Nurses are sometimes recognized as frontline “heroes,” but they face a number of challenges in the rough-and-tumble environment they inhabit. Taxing 12-hour shifts, time-consuming charting responsibilities, harassment, a lack of mentorship, and the nursing shortage are contributing factors.
How can registered nurses (RNs) mitigate these challenges without losing their spirit? Those who earn their Bachelor of Science in Nursing (BSN) degree have a number of tools at their disposal to deal with the following challenges:
- Long Hours and 12-Hour Shifts
Some employers require nurses to work 12-hour shifts, which is longer than the average corporate workday. Some nurses prefer to operate on a four-day on/three-day off schedule. While some thrive in this structure, it can be detrimental to others. Research has shown that working long shifts may lead to insomnia, musculoskeletal disorders, anxiety and depression. Rotating shifts that include morning, afternoon and overnight coverage can place a nurse’s physiology in catchup mode, leading to chronic exhaustion.
Fortunately, nurses are well-placed to address such risks. For example, the Promoting Healthy Lifestyles course as part of The University of Texas at Arlington (UTA) online BSN program prepares nurses to advise their patients on habits like proper sleep practices, healthy eating and mindfulness. In doing so, nurses have that same expertise to apply to their own lives.
- Charting Requirements
Accurate recordkeeping is a significant part of a nurse’s day. However, not all healthcare facilities use the same charting method, so nurses may face a bit of a learning curve as they onboard. Travel nurses routinely encounter the same hiccup.

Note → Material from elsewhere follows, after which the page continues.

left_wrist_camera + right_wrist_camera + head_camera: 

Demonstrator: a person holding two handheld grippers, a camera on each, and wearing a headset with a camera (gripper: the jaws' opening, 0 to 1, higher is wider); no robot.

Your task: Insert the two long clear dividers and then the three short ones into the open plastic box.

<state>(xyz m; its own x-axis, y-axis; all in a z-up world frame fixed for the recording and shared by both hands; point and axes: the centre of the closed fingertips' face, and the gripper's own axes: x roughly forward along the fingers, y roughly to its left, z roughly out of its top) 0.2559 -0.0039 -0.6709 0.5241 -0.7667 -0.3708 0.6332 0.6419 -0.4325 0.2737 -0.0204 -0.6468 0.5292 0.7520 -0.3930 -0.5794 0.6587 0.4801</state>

Compounding the issue for nurses is the lack of time for charting, leading to errors and missing information. With the evolution of electronic health records, and the technology required to maintain those records, some nurses may struggle to input the information.
Because charting is such an important part of a patient’s overall care, the coursework in nursing bachelor’s programs helps ensure that nurses gain this skill.
Far-fetched as it may seem, bullying and harassment do occur on nursing teams. Nursing Administration Quarterly states: “Nurse bullying is a systemic, pervasive problem that begins well before nursing school and continues throughout a nurse’s career. A significant percentage of nurses leave their first job due to the negative behaviors of their coworkers, and bullying is likely to exacerbate the growing nurse shortage.”
The publication cites the following as examples of bullying: extreme micromanaging, verbal criticism, name-calling, insults, rumors/gossip, withholding information, unfair assignments, undesirable tasks (as punishment), sabotage and even direct threats.
Good leaders not only recognize bullying or peer pressure when it’s occurring but also intervene to resolve the issues. The Nursing Leadership and Management course at UTA provides nurses with the skills to cope with these types of challenges within healthcare teams.
- Lack of Mentorship
Once nurses complete their education and enter the field, they can feel a bit lost at times and miss the mentorship of their BSN schooling. Not every healthcare team is equipped to offer nurses the type of professional development they need to advance in their careers.
In such situations, nurses can turn to their educational network for support. Nursing professionals can utilize previous courses, exams and networking relationships to navigate their career path. Once again, UTA’s Nursing Leadership and Management course can help nursing professionals, as can the Role Development in Professional Nursing course.
- Nursing Shortage Fallout
When looking at the nursing shortage, it’s important to consider both the big-picture consequences as well as the ones faced on a daily basis. With not enough nurses to cover shifts, RNs may be required to work unwanted overtime hours. They might not have time to eat properly or even take bathroom breaks.
Such working conditions can contribute to poor morale, job dissatisfaction, burnout and eventually the decision to leave the nursing field — further worsening the shortage on a global level. Nursing organizations and health systems are pushing for employees to earn BSNs and even higher degrees to gain career-enhancing benefits and self-help practices.
Nursing might not be glamorous or easy. With the proper preparation, however, nurses can rise to the challenge. UTA’s well-rounded BSN curriculum helps graduates acquire the knowledge and skills they need to thrive in any environment.